▸ **TASK STATEMENT**: A single figure is required: the number of lines below in which the word "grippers" occurs.

▸ **DATA SECTION**:

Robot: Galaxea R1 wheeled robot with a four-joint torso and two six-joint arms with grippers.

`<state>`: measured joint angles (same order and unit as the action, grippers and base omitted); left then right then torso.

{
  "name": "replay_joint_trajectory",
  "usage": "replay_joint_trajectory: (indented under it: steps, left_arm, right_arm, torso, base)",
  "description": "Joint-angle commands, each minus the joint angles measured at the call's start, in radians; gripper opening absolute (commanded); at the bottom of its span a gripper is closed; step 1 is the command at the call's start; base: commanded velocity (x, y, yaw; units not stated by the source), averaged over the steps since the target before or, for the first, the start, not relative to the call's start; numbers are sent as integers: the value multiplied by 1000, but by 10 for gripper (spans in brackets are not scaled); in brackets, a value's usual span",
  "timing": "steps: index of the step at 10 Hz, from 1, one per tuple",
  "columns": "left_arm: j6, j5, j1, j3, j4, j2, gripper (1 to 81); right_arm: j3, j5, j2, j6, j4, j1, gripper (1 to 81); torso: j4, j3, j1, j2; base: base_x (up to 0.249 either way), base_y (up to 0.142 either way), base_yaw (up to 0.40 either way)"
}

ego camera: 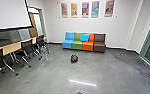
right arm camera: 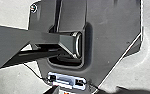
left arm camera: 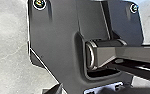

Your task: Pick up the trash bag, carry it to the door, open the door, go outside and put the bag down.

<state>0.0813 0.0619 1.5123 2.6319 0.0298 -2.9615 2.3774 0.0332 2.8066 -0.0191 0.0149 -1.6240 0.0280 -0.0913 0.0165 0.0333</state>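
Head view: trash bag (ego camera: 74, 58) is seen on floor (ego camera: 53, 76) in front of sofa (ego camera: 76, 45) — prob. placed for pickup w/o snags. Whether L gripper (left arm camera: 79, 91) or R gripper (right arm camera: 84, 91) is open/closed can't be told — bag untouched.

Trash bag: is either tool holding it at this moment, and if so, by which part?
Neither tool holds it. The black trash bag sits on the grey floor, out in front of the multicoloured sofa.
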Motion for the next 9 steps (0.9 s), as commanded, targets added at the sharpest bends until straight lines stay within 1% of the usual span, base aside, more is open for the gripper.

▸ **YOUR SOLUTION**: 2